Website: test.glycam.org. Developer environment and actual are fine. They do not show this behavior
Build something like:
DGalpb1-3DGlcpNAcb1-6DGalpb1-6DGlcpNAcb1-6DManpa1-3[DGalpb1-3DGlcpNAcb1-3DGalpb1-4DGlcpNAcb1-2DManpa1-6]DManpb1-6DGlcpNAcb1-6DGlcpNAcb1-OH
You can change any b to a or any 3 to a 6 etc to trigger a new build. Request at least 48 structures. You will see that some of them do not build. This is not a polling issue. If I check the folders the structures that are showing as "minimizing" forever are not finished. The slurm submission script was written but nothing after that. If I do squeue when the job is running I see a bunch of things happening. But they all finish and there's nothing pending.
root@gw-slurm-head:/# <- This is where I did squeue.
If I tail the gems log:
> tail git-ignore-me_gemsDebug.log
gw-slurm-head 2024-06-26 09:06:51 AM - gemsModules.deprecated.batchcompute.slurm.receive - ERROR - Error type: <class 'FileNotFoundError'>
gw-slurm-head 2024-06-26 09:06:51 AM - gemsModules.deprecated.batchcompute.slurm.receive - ERROR - Traceback (most recent call last):
File "/programs/gems/gemsModules/deprecated/batchcompute/slurm/receive.py", line 67, in writeSlurmSubmissionScript
script = open(path, "w")
FileNotFoundError: [Errno 2] No such file or directory: '/website/userdata/sequence/cb/Builds/e55e1714-1e0d-42cc-a617-bc5a157362e2/New_Builds/1ogt_2ogg_3ogt_9ogg_11ogt/slurm_submit.sh'
gw-slurm-head 2024-06-26 09:06:51 AM - __main__ - ERROR - gRPC Slurm server caught an unknown error.

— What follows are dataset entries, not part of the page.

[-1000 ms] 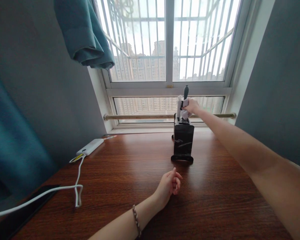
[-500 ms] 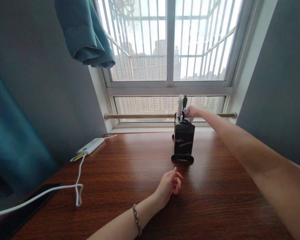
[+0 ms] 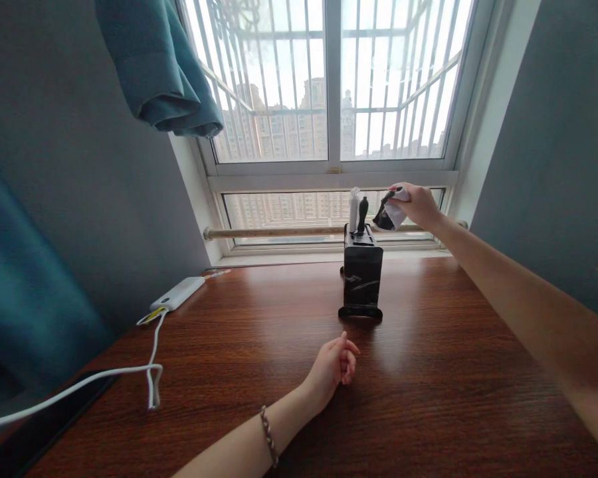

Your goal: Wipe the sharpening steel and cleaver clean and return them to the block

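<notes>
A black knife block [image 3: 363, 279] stands upright on the wooden table, holding a black handle [image 3: 363, 214] and a pale handle [image 3: 353, 209] that looks wrapped in plastic. Above and to the right of the block, my right hand [image 3: 418, 201] pinches a crumpled black-and-white piece [image 3: 389, 211], which hangs apart from it. Whether that piece is cloth or wrapping I cannot tell. My left hand [image 3: 333, 366] rests on the table just in front of the block, its fingers loosely curled and slightly apart, with nothing in them.
On the left of the table [image 3: 249, 345] lie a white power bank [image 3: 178, 294] and a white cable [image 3: 80, 393]. A wooden rail [image 3: 279, 233] runs across the window behind the block. A blue curtain [image 3: 164, 79] hangs at the upper left.
My right hand has moved up and right, away from the top of the knife block, carrying the black-and-white piece. My left hand has stayed in place; the view has shifted slightly.
</notes>
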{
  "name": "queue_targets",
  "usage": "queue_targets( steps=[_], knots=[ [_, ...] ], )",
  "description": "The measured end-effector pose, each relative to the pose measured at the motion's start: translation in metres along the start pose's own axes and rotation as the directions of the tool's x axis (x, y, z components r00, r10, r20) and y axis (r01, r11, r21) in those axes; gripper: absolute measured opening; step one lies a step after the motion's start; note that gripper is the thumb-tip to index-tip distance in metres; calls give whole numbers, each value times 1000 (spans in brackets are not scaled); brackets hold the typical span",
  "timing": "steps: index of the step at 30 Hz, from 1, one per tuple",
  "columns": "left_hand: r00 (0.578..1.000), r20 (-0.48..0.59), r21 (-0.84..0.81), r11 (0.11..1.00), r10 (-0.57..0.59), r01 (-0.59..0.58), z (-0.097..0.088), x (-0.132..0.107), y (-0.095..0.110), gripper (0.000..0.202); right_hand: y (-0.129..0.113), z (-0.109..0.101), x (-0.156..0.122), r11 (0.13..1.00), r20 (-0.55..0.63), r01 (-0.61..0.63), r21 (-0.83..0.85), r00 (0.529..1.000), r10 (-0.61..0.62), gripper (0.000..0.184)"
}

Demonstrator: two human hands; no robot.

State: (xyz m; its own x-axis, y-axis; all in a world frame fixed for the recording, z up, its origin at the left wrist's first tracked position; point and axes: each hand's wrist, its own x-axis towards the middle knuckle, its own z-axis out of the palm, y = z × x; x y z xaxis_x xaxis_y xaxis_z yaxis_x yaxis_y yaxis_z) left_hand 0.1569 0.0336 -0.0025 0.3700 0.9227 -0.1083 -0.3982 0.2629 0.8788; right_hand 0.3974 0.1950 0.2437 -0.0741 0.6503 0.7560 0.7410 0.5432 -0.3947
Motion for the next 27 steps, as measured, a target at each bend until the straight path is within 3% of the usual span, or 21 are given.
queue_targets(
  steps=[2, 5, 7, 10, 12, 15, 19, 23, 25, 27],
  knots=[
    [1000, -8, 4, 1000, 4, -4, 0, 0, 0, 42, -1, 0, -41, 964, -123, -92, 249, 984, 126, 41],
    [1000, -25, 19, 1000, 17, -16, 0, 0, -1, 40, -3, 13, -116, 762, -105, -212, 612, 933, 344, 49],
    [998, -44, 34, 999, 35, -33, 0, 0, -1, 39, -6, 25, -166, 559, 42, -322, 764, 890, 455, 51],
    [991, -96, 64, 994, 90, -84, 0, 0, -2, 37, -9, 43, -226, 258, 303, -488, 834, 795, 526, 45],
    [977, -149, 98, 985, 155, -141, -2, 1, 1, 35, -8, 50, -250, 106, 433, -565, 818, 727, 532, 42],
    [927, -232, 187, 949, 294, -254, -10, 8, 18, 33, -4, 57, -265, -63, 550, -614, 787, 653, 521, 39],
    [820, -277, 368, 843, 501, -392, -23, 37, 71, 30, -4, 64, -269, -231, 656, -639, 734, 578, 485, 41],
    [748, -209, 562, 703, 631, -436, -14, 94, 146, 20, -13, 68, -277, -316, 731, -674, 667, 512, 452, 39],
    [758, -148, 640, 646, 635, -416, 0, 127, 178, 16, -16, 68, -281, -331, 750, -685, 649, 501, 432, 39],
    [794, -81, 699, 602, 602, -385, 18, 157, 201, 14, -18, 68, -283, -336, 753, -684, 647, 507, 419, 38]
  ],
)
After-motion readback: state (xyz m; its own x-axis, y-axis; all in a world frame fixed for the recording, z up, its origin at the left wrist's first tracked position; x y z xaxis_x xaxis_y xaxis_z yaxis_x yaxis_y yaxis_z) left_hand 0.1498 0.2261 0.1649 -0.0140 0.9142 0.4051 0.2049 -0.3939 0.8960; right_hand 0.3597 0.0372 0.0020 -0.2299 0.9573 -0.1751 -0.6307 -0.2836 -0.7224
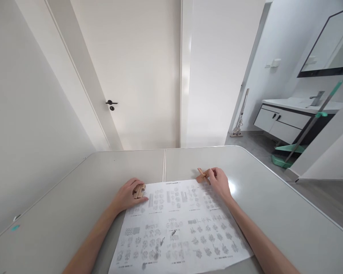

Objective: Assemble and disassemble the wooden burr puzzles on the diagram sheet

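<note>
A printed instruction sheet [180, 224] with many small diagrams lies flat on the grey table [280, 213]. My left hand [128, 196] rests at the sheet's upper left corner, fingers curled around small wooden puzzle pieces [138, 190]. My right hand [218, 182] sits at the sheet's upper right corner, pinching a crossed assembly of wooden puzzle sticks [202, 176] that touches the table. Both forearms stretch across the sheet's sides.
A seam [164, 163] runs down the table's middle. Beyond it stands a white door with a black handle [111, 103]. To the right, a bathroom holds a vanity [286, 118], a mirror [328, 45] and a green mop [286, 156].
</note>
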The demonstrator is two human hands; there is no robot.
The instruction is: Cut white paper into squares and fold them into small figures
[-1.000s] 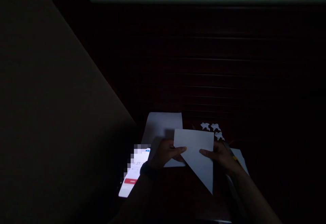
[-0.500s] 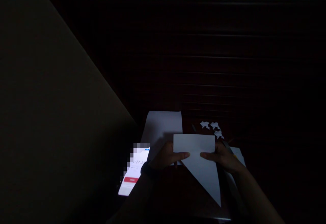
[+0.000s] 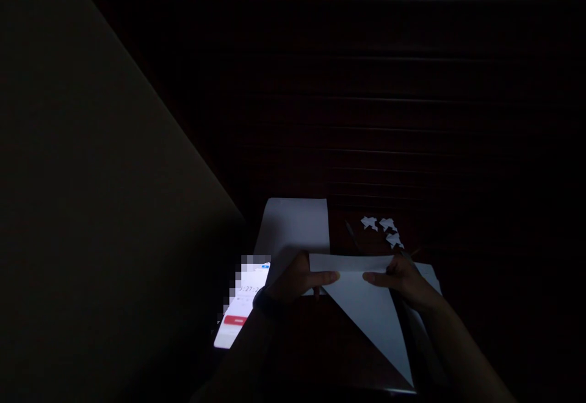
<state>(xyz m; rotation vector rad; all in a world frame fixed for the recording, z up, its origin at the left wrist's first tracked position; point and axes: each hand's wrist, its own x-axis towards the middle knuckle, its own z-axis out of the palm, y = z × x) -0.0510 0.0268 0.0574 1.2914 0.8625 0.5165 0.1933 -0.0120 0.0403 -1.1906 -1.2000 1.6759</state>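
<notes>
Pins white folded triangular paper sheet (image 3: 366,311) to dark counter (image 3: 320,348) with left hand (image 3: 297,281) and right hand (image 3: 405,282), fingers (image 3: 327,277) pinched on its top fold, seemingly steadying the crease.

A lit smartphone (image 3: 242,305) lies just to the left of the left hand (image 3: 297,281), beside its wrist. A row of grey digits crosses the middle of its bright screen, set out like a clock time. Only "27" between colons can be read; the digits on either side are too small to tell. The top of the screen is blurred. Below the digits is a red button (image 3: 235,320), its white label too small to read.
</notes>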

gw-slurm-head 2024-06-26 09:06:51 AM - __main__ - ERROR - For date-time stamp: 26/06/2024 09:06:51
gw-slurm-head 2024-06-26 09:06:51 AM - __main__ - ERROR - For this submission: /programs/gems/bin/slurmreceive
gw-slurm-head 2024-06-26 09:06:51 AM - __main__ - ERROR - This is the result: {"entity": {"type": "GRPC", "responses": [{"Error": {"respondingService": "GemsGrpcSlurmReceiver", "notice": {"type": "Exit", "code": "4", "brief": "UnknownError", "message": "There was an unknown fatal error."}, "options": {"osExitCode": "1", "theStandardError": "b'Traceback (most recent call last):\\n File \"/programs/gems/bin/slurmreceive\", line 72, in <module>\\n responseObjectString = manageIncomingString(jsonObjectString)\\n File \"/programs/gems/gemsModules/deprecated/batchcompute/slurm/receive.py\", line 156, in manageIncomingString\\n writeSlurmSubmissionScript(slurm_runscript_path, thisSlurmJobInfo)\\n File \"/programs/gems/gemsModules/deprecated/batchcompute/slurm/receive.py\", line 72, in writeSlurmSubmissionScript\\n raise error\\n File \"/programs/gems/gemsModules/deprecated/batchcompute/slurm/receive.py\", line 67, in writeSlurmSubmissionScript\\n script = open(path, \"w\")\\nFileNotFoundError: [Errno 2] No such file or directory: \\'/website/userdata/sequence/cb/Builds/e55e1714-1e0d-42cc-a617-bc5a157362e2/New_Builds/1ogt_2ogg_3ogt_9ogg_11ogt/slurm_submit.sh\\'\\n'", "theStandardOutput": "b''", "theExceptionError": "None"}}}]}}
(Wed Jun-6 11:47:55am)-(CPU 0.6%:0:Net 29)-(webdev@smanager04:/website/DOCKER/GLYCAM/hope-hockney/V_2/Web_Programs/gems/logs)-(204K:4)
>
The important part is here:
File "/programs/gems/gemsModules/deprecated/batchcompute/slurm/receive.py", line 67, in writeSlurmSubmissionScript
script = open(path, "w")
FileNotFoundError: [Errno 2] No such file or directory: '/website/userdata/sequence/cb/Builds/e55e1714-1e0d-42cc-a617-bc5a157362e2/New_Builds/1ogt_2ogg_3ogt_9ogg_11ogt/slurm_submit.sh'
Lachele thinks something isn't mounted to one of the workers, but we tried:
8183 ssh sworker02 "ls /website"
8184 ssh sworker02 "ls /website/DOCKER"
8185 ssh sworker01 "ls /website/DOCKER"
8186 ssh sworker03 "ls /website/DOCKER"
8187 ssh sworker04 "ls /website/DOCKER"
8188 ssh sworker05 "ls /website/DOCKER"
8189 ssh sworker06 "ls /website/DOCKER"
8190 ssh smanager02 "ls /website/DOCKER"
8191 ssh rime "ls /website/DOCKER"
8192 ssh smanager04 "ls /website/DOCKER"
8193 ssh smanager05 "ls /website/DOCKER"
8194 ssh smanager06 "ls /website/DOCKER"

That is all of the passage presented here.